## Assigned task
In the records below, find the line containing "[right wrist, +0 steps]" and the line containing "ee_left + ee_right". Give again exactly those lines and every line between them, omitting the pictures.

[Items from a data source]
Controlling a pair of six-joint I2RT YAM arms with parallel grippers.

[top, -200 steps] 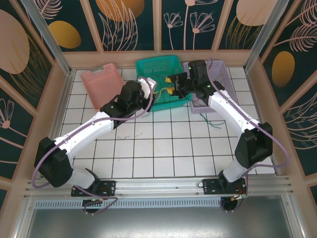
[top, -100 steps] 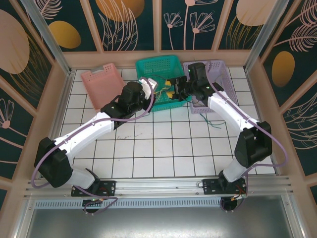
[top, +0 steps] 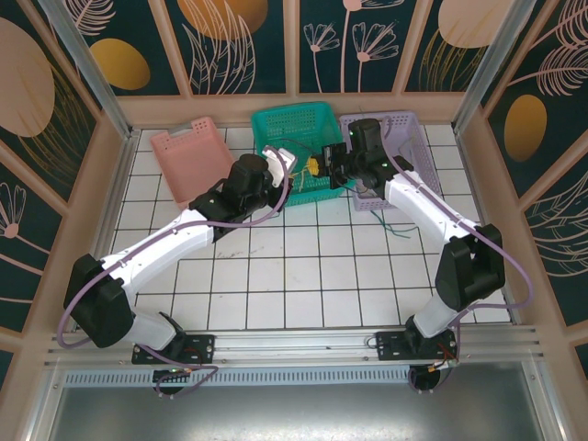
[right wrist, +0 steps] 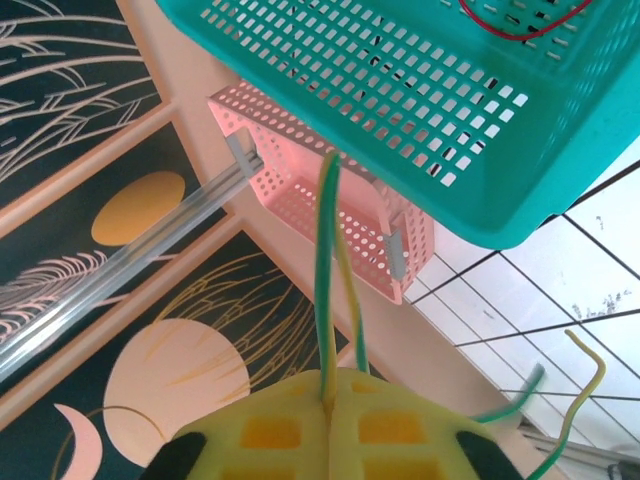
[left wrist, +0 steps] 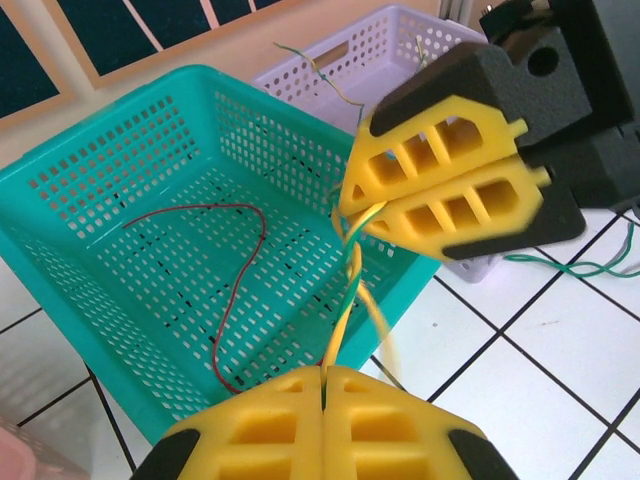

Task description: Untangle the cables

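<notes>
The separating step is judged to be in hand: a short twisted run of yellow and green wires [left wrist: 352, 285] is held between the two arms, above the near right corner of the teal basket [left wrist: 100, 180]. The left gripper [left wrist: 323, 372] is seen pinched tight on the near end of that run, and the right gripper [left wrist: 350, 213] is clamped on the far end, its jaws pressed together with the strands emerging between them. A red wire [left wrist: 205, 206] is left lying loose on the floor of the teal basket, and a green wire [left wrist: 570, 265] is trailed across the table [left wrist: 560, 350] just beside the lilac basket [left wrist: 380, 45]. Next, a slow pull apart is probably called for, with the strands watched for slipping or tightening where they cross.
</notes>
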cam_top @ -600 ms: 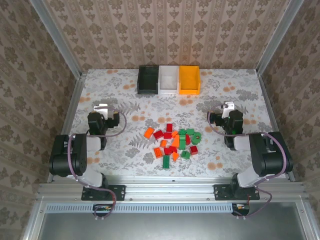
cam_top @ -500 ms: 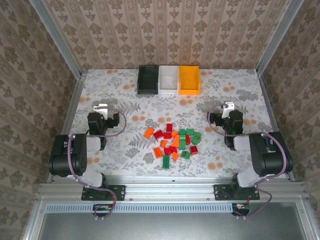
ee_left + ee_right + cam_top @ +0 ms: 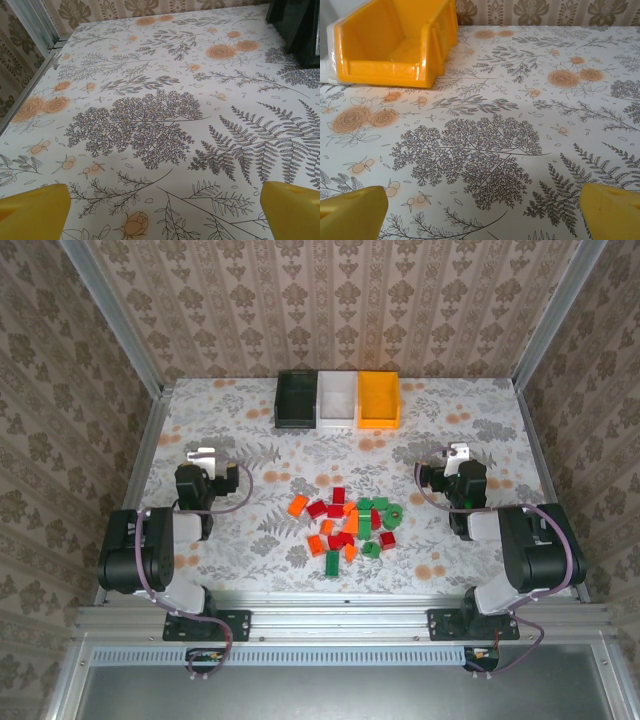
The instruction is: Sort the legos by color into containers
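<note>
Top external view: a heap of small plastic lego bricks [image 3: 348,525] in red, orange and green lies near the middle of the flowery worktop [image 3: 240,415], a bit closer to the near edge. Three small open plastic bins stand touching in a row at the far edge. The black bin [image 3: 296,400] is on the left, the white bin [image 3: 337,398] is in the middle and the orange-yellow bin [image 3: 379,398] is on the right.

The left hand [image 3: 203,455] sits over the left side of the worktop. The right hand [image 3: 457,452] sits over the right side. Both are well apart from the bricks.

Left wrist view: the left hand's yellow fingertips [image 3: 35,210] stand wide apart and hold nothing. A corner of the black bin shows far ahead on the right.

Right wrist view: the right hand's yellow fingertips [image 3: 350,212] are wide apart too and hold nothing. The orange-yellow bin is ahead on the left.

Nothing has moved since the picture a moment before. The bricks, the bins and both hands are in the same places.
</note>
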`<act>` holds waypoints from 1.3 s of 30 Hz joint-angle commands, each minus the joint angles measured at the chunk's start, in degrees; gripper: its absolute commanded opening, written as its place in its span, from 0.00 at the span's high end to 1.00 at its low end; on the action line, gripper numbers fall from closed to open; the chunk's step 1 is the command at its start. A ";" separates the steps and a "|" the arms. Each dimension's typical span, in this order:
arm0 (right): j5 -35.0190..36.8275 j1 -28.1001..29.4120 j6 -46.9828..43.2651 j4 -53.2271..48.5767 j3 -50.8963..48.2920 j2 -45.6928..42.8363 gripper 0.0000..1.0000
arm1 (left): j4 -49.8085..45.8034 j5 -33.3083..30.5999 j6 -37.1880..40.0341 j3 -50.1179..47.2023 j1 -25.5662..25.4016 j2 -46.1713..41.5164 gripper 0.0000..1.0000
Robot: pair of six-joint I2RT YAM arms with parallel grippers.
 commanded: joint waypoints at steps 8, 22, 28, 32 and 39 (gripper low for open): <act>5.70 2.12 -0.37 -9.93 4.40 -4.40 0.00 | -6.84 -1.58 -0.05 2.63 -0.79 -4.41 0.00; 2.33 9.25 25.46 -52.48 32.95 -20.57 0.00 | -63.80 0.57 -43.72 28.08 0.46 -33.04 0.00; 3.01 10.92 24.24 -63.60 44.48 -9.11 0.21 | -63.88 6.50 -52.68 19.24 5.08 -36.22 0.01; 3.40 11.55 24.12 -66.04 51.91 1.06 0.22 | -65.30 15.80 -51.10 19.45 4.90 -31.21 0.10; 7.15 12.33 24.38 -73.15 66.26 16.30 0.20 | -70.99 23.87 -44.01 25.01 2.01 -22.18 0.19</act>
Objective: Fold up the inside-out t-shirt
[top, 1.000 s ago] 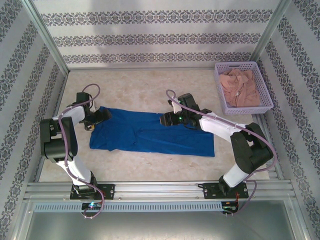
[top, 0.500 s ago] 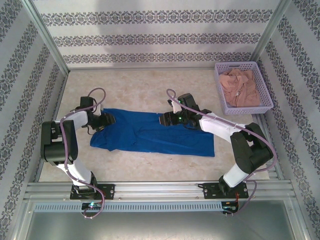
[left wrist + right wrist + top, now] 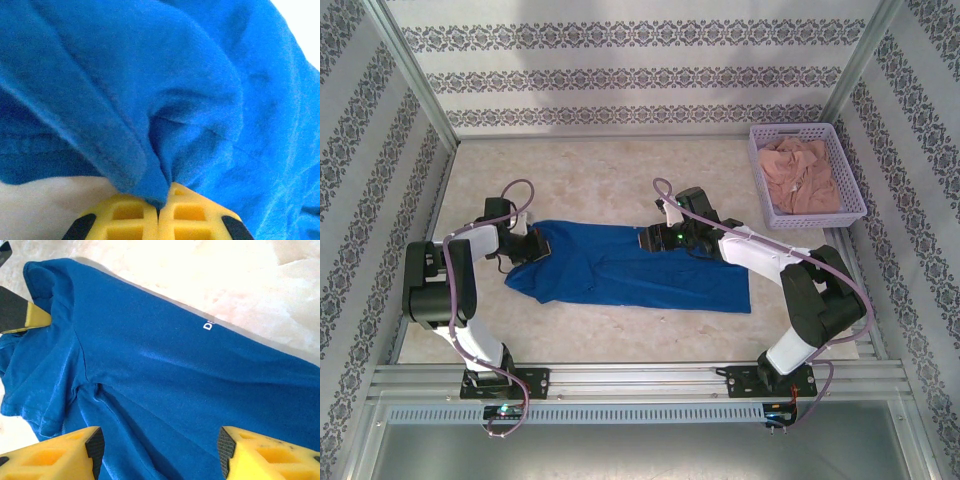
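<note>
Pale marble-look tabletop (image 3: 620,170) inside patterned walls. Spread across its middle: royal-blue cotton t-shirt (image 3: 640,272). At far right corner: lavender plastic basket (image 3: 759,170) with pinkish-beige garment (image 3: 805,175). Left gripper (image 3: 537,248) pinched tight on shirt's bunched left edge; right gripper (image 3: 646,240) parted wide above shirt, gripping nothing.

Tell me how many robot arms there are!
2. The left arm is on the left, its left gripper pinching the blue t-shirt at one end. The right arm is on the right, its right gripper open over the shirt.
</note>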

## Reply
[right wrist, +0 steps] 
[left wrist, +0 steps] 

Task description: Untangle the cables

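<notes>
The separating step is judged to be in hand: a short twisted run of yellow and green wires [left wrist: 352, 285] is held between the two arms, above the near right corner of the teal basket [left wrist: 100, 180]. The left gripper [left wrist: 323, 372] is seen pinched tight on the near end of that run, and the right gripper [left wrist: 350, 213] is clamped on the far end, its jaws pressed together with the strands emerging between them. A red wire [left wrist: 205, 206] is left lying loose on the floor of the teal basket, and a green wire [left wrist: 570, 265] is trailed across the table [left wrist: 560, 350] just beside the lilac basket [left wrist: 380, 45]. Next, a slow pull apart is probably called for, with the strands watched for slipping or tightening where they cross.
</notes>
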cam_top @ -600 ms: 
cam_top @ -500 ms: 
ee_left + ee_right + cam_top @ +0 ms: 

The exercise has been completed in full.